__What the task asks__
For the word "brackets", state the number of lines in the data that contain it, and nothing else.

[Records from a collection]
====================

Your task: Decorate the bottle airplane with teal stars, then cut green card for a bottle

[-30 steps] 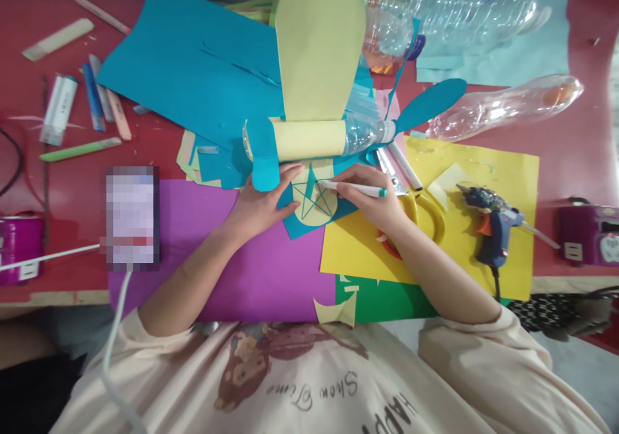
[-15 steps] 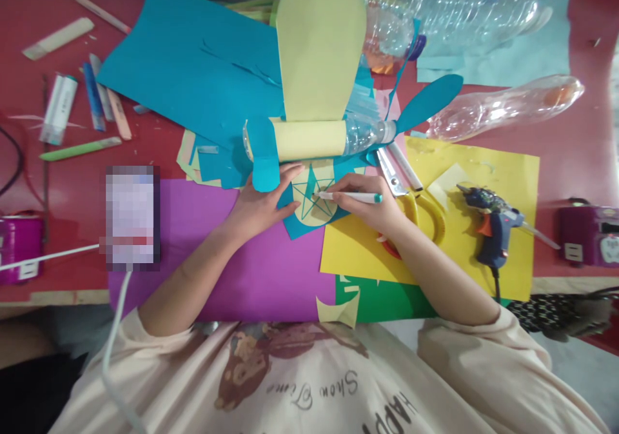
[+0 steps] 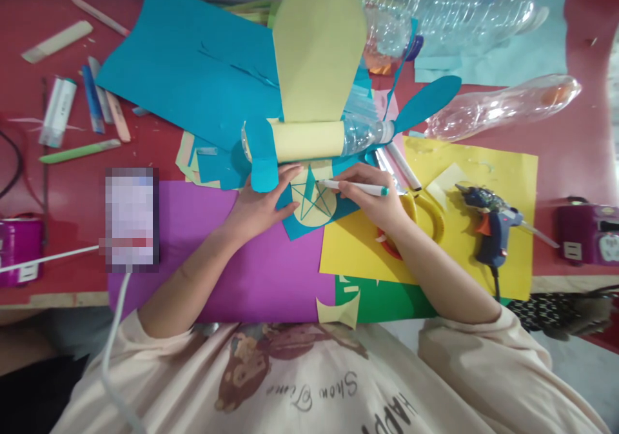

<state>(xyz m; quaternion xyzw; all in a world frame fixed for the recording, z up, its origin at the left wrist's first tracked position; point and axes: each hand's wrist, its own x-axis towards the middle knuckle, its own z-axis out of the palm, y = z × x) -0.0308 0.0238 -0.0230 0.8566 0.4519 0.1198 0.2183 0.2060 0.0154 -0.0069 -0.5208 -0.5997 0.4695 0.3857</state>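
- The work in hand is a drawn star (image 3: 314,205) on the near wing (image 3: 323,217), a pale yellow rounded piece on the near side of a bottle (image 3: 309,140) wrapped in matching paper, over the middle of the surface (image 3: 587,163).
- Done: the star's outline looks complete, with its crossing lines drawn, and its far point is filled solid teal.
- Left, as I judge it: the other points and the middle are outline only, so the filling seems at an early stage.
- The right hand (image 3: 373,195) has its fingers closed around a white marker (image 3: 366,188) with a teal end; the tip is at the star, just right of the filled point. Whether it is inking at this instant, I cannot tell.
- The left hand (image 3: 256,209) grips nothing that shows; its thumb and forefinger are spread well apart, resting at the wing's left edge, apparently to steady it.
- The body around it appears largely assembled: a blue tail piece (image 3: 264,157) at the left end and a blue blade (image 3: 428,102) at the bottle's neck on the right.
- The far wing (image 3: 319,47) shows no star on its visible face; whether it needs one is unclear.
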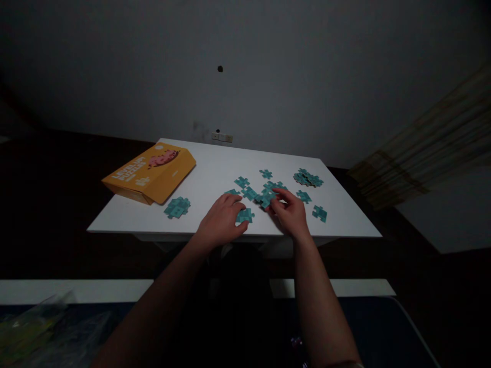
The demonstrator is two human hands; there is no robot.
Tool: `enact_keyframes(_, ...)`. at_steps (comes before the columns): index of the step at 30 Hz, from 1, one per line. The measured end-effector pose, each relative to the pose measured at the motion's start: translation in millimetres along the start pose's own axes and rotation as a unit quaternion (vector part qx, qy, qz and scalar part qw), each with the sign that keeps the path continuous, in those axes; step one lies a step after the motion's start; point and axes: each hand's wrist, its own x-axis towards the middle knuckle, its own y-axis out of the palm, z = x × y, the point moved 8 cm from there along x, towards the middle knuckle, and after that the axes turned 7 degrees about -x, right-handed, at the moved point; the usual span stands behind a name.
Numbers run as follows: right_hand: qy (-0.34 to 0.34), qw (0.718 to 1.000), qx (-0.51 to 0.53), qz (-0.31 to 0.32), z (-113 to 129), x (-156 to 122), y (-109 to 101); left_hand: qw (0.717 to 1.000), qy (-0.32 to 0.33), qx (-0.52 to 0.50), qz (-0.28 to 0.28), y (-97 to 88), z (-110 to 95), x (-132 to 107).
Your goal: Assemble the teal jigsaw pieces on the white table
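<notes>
Teal jigsaw pieces lie face down on a small white table (126, 217). My left hand (221, 222) rests palm down near the front edge, its fingers spread flat and touching one teal piece (245, 215). My right hand (289, 210) is beside it, fingers curled and pinching at a cluster of joined teal pieces (266, 196) in the middle of the table. Loose single pieces (319, 213) lie to the right of my right hand.
An orange puzzle box (150, 172) lies flat at the table's back left. A small pile of teal pieces (177, 207) sits in front of it, and another pile (308, 178) at the back right. A grey wall stands behind; a curtain (429, 148) hangs right.
</notes>
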Motion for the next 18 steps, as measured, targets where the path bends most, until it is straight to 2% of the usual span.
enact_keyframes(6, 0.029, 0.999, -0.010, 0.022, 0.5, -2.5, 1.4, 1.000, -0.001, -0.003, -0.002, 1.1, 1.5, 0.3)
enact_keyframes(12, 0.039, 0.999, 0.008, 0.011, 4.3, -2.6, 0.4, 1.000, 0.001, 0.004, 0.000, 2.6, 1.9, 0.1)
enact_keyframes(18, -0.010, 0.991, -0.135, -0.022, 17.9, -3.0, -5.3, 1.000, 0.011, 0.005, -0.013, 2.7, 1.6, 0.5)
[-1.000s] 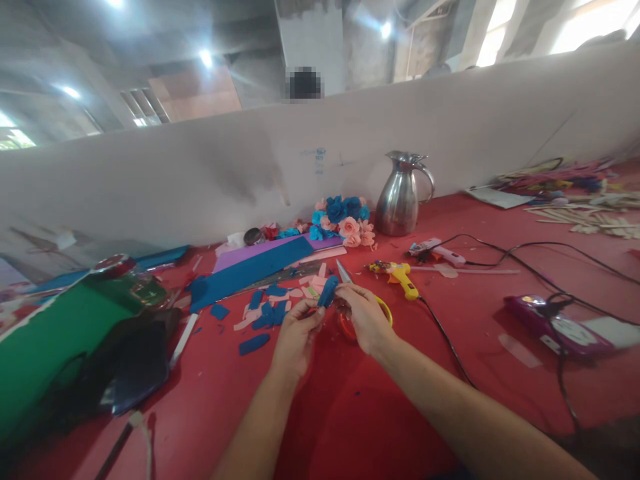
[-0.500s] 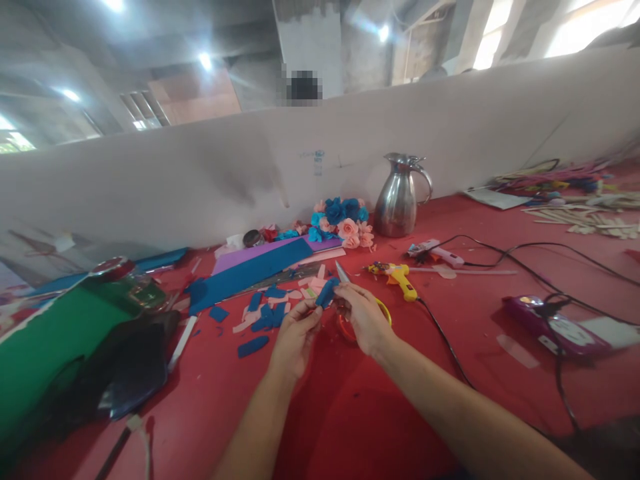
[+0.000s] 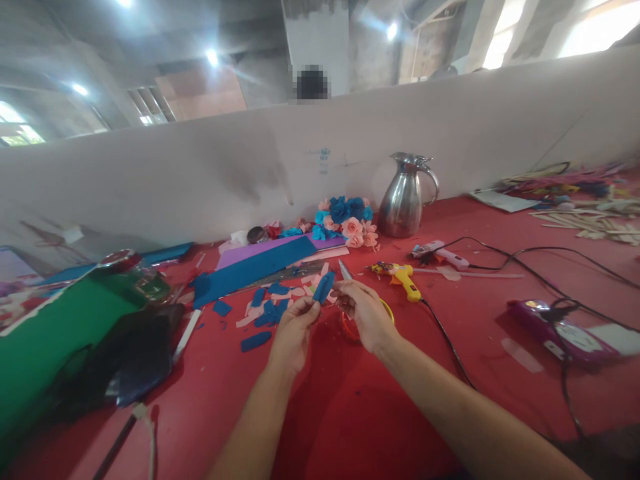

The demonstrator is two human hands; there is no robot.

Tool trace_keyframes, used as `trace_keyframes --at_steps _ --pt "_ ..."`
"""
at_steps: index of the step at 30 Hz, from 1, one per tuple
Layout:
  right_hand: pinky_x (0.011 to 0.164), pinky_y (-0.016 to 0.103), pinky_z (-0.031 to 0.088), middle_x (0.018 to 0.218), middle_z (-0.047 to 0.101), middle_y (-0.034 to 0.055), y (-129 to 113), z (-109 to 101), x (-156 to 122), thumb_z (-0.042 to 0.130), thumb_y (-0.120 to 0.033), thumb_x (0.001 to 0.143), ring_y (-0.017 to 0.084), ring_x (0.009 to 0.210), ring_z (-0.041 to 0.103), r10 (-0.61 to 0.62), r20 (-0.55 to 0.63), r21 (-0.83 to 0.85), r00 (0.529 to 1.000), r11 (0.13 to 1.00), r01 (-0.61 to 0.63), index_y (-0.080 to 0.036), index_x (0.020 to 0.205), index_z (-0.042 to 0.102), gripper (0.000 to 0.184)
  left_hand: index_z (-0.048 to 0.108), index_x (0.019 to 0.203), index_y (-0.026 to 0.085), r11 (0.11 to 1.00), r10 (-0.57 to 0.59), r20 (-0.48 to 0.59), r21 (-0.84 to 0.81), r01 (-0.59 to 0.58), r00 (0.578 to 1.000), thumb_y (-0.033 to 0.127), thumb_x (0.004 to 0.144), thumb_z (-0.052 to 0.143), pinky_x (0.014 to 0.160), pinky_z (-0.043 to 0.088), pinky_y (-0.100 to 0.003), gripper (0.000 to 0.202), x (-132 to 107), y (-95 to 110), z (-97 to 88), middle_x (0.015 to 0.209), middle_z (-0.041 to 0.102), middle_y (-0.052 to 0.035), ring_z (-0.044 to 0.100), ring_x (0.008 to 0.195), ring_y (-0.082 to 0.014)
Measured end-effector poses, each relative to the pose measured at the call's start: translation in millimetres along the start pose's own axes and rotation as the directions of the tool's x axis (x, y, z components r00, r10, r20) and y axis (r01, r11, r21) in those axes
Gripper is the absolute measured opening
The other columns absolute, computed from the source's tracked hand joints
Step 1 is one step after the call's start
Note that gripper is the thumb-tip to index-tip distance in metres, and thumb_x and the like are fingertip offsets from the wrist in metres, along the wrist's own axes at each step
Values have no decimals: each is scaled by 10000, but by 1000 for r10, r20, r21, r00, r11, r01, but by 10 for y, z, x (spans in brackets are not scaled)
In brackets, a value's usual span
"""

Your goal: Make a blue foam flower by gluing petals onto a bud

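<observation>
My left hand (image 3: 293,328) pinches a small blue foam piece (image 3: 323,287) and holds it upright above the red table (image 3: 350,400). My right hand (image 3: 366,315) is closed round scissors (image 3: 345,271) with yellow and red handles; the blade tips point up and away, just right of the blue piece. Several cut blue and pink foam scraps (image 3: 267,310) lie on the table just beyond my left hand.
A yellow glue gun (image 3: 403,278) and a white one (image 3: 437,251) lie right of my hands, with black cables. A steel jug (image 3: 404,199) and foam flowers (image 3: 345,220) stand by the white partition. Blue and purple foam sheets (image 3: 260,263), a green sheet (image 3: 55,333) and a purple device (image 3: 555,323) lie around.
The blue foam piece has been raised slightly and turned more upright in my left fingers. Both hands stay in nearly the same place.
</observation>
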State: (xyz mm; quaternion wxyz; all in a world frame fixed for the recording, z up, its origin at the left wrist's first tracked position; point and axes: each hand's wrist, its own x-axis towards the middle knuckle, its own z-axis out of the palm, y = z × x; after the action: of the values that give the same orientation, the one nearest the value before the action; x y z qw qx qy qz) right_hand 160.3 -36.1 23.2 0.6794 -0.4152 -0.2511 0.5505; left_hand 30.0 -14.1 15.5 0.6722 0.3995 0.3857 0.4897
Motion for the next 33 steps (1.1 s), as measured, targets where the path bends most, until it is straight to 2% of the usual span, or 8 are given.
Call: trace_keyframes --at_steps 9,13,15,18,21,25,29,33 --pt "578 257 341 685 653 13 46 -46 7 734 -343 585 127 608 501 9 -21 -93 1000 996 -11 -195 681 699 179 562 627 169 976 198 -163 -63 -210 967 179 596 754 507 316 -182 195 173 233 -339 598 527 34 391 500 -55" --pt "640 281 387 710 661 14 121 -87 19 665 -336 657 154 657 544 -89 67 -335 994 936 106 -209 712 694 141 532 585 163 942 311 -256 -46 -333 915 192 611 743 499 305 -177 215 208 365 -525 591 507 30 378 502 -52" --pt "673 301 412 750 682 23 185 -106 22 607 -310 716 175 694 575 -167 171 -545 971 805 235 -214 742 695 133 530 583 164 932 339 -321 -16 -363 884 217 619 735 476 278 -181 215 220 399 -599 576 486 35 348 483 -51" --pt "762 331 439 850 710 46 290 -77 2 543 -217 763 198 787 611 -202 427 -742 881 479 470 -208 820 708 175 558 623 172 933 356 -371 89 -348 858 274 660 699 438 210 -198 177 231 398 -658 502 401 59 291 446 -60" --pt "896 362 416 954 700 68 379 53 -42 583 -202 760 227 937 591 -125 632 -745 765 176 644 -193 941 714 224 563 644 175 928 370 -348 170 -330 861 316 681 670 436 190 -210 182 228 365 -653 474 346 71 275 443 -69" --pt "925 394 401 1022 672 95 480 288 -65 645 -282 758 281 1052 519 -9 686 -725 728 -99 682 -181 990 705 261 548 637 176 928 362 -298 202 -312 883 348 663 682 458 228 -215 219 222 323 -619 503 389 67 307 464 -68" --pt "884 376 411 866 678 81 573 404 -28 574 -175 800 255 952 536 7 706 -693 708 -199 693 -182 814 711 138 555 645 173 938 338 -281 177 -298 898 361 618 713 481 265 -209 247 237 296 -620 530 436 64 355 486 -67" --pt "875 361 411 817 678 65 579 350 39 550 -97 759 232 906 548 -115 681 -731 723 -46 681 -181 738 680 156 565 645 164 954 293 -264 136 -265 919 361 570 740 484 287 -203 274 239 292 -617 556 480 56 394 499 -66"
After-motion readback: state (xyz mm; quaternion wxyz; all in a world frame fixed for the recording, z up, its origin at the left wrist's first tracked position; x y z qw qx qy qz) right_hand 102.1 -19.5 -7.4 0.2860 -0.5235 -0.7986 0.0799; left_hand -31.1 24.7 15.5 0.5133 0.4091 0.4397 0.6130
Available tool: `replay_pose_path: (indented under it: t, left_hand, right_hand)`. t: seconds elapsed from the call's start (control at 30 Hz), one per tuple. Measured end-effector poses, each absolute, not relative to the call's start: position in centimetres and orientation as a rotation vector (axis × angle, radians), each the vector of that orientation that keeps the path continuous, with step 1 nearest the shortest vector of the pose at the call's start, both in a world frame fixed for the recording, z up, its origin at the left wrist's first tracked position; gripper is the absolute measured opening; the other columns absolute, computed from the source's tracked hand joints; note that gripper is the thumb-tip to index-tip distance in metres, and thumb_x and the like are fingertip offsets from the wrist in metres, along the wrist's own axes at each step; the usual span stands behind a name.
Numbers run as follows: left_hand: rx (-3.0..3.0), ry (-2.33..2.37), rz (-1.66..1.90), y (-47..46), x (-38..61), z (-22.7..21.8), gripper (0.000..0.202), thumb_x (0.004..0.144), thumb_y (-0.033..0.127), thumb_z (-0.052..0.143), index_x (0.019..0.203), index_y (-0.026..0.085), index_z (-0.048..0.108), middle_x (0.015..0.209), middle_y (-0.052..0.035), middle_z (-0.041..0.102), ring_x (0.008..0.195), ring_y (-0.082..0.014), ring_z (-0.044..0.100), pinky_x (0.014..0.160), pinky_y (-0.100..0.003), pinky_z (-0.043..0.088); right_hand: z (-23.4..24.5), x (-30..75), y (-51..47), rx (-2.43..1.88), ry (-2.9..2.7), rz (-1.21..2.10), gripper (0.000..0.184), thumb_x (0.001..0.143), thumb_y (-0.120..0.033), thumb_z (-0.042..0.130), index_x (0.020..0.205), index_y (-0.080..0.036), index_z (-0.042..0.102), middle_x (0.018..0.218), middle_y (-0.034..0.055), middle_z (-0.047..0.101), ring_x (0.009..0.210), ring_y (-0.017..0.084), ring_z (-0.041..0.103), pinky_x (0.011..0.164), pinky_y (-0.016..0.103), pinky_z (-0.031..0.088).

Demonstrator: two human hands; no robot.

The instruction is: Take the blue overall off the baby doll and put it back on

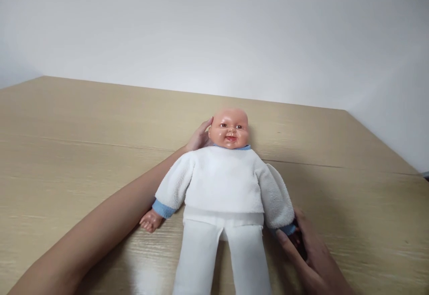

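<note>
A bald baby doll (225,181) lies face up on the wooden table, its head away from me. It wears a fuzzy white top with blue collar and cuffs, and plain white trousers; its feet are cut off by the frame. My left hand (200,137) cups the side of the doll's head (231,127), with some fingers hidden behind it. Around the doll's cuff and hand on the right, my right hand (306,246) is closed, thumb near the blue cuff (288,229). The doll's other hand (151,221) rests beside my left forearm.
The light wooden table (83,107) spreads out on both sides of the doll, with a thin seam running across it. Behind its far edge stands a plain pale wall (214,31). Something dark shows at the far right edge.
</note>
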State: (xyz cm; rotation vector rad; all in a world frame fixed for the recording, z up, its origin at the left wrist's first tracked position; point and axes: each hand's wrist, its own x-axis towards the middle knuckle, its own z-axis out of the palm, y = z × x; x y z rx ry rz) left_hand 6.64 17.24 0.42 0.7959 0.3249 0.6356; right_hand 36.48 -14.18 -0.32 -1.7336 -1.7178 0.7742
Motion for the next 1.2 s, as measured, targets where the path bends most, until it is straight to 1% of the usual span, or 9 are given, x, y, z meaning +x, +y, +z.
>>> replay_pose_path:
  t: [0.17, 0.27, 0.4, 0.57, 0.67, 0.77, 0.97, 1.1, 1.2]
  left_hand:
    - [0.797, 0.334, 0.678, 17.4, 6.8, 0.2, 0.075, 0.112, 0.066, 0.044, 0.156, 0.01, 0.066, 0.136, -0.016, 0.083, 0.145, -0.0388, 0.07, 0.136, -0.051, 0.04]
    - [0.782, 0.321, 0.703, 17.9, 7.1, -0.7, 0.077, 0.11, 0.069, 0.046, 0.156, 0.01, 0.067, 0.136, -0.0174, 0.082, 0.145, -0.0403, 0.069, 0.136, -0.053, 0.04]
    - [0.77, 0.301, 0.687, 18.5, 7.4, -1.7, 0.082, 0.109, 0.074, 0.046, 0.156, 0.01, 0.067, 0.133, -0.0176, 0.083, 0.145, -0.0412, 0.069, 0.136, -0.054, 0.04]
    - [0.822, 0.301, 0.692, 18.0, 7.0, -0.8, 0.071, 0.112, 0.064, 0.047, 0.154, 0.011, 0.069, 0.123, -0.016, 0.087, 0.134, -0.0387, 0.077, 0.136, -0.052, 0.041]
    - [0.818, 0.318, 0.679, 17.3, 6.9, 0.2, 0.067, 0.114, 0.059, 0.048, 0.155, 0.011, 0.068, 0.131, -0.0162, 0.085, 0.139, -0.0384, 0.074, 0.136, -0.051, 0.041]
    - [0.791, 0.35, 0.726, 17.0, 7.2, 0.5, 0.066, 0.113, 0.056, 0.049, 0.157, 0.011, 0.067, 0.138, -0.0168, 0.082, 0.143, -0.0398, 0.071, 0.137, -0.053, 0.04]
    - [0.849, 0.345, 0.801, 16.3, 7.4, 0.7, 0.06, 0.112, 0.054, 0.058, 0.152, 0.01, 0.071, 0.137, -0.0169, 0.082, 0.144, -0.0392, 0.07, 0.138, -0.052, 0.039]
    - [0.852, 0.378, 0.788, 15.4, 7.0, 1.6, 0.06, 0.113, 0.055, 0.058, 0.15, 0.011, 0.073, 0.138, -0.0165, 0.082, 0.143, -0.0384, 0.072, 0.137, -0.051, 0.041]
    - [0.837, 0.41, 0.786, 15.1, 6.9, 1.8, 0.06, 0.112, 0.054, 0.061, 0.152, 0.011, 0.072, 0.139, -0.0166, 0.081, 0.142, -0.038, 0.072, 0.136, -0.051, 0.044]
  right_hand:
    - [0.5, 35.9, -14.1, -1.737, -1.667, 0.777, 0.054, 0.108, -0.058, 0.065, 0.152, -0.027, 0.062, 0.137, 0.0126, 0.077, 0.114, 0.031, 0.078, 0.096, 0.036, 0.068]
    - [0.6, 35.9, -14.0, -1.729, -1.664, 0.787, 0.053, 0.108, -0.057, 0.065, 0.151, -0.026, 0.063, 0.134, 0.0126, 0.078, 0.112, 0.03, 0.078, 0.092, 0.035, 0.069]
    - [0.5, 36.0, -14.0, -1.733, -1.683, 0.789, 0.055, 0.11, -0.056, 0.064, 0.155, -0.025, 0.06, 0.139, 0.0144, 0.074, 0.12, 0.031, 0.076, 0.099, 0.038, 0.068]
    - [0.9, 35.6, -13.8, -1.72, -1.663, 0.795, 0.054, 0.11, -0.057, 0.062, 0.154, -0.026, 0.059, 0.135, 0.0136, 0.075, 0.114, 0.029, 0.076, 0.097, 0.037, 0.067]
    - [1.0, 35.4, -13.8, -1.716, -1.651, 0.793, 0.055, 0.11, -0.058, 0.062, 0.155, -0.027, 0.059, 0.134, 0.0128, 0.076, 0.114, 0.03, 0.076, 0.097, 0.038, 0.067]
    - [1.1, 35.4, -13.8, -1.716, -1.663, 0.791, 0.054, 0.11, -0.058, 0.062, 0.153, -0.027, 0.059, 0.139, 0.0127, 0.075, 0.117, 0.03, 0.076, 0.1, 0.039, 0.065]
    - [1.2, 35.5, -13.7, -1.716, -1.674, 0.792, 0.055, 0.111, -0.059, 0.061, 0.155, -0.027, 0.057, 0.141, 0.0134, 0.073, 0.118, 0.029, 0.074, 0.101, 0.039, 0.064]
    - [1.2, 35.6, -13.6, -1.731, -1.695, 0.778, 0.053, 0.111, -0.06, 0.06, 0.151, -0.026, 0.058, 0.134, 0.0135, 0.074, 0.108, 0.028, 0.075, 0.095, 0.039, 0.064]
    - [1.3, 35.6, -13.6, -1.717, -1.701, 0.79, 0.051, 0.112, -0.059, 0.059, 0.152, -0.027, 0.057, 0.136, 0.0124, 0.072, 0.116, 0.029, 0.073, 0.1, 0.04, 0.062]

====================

__Answer to this task__
2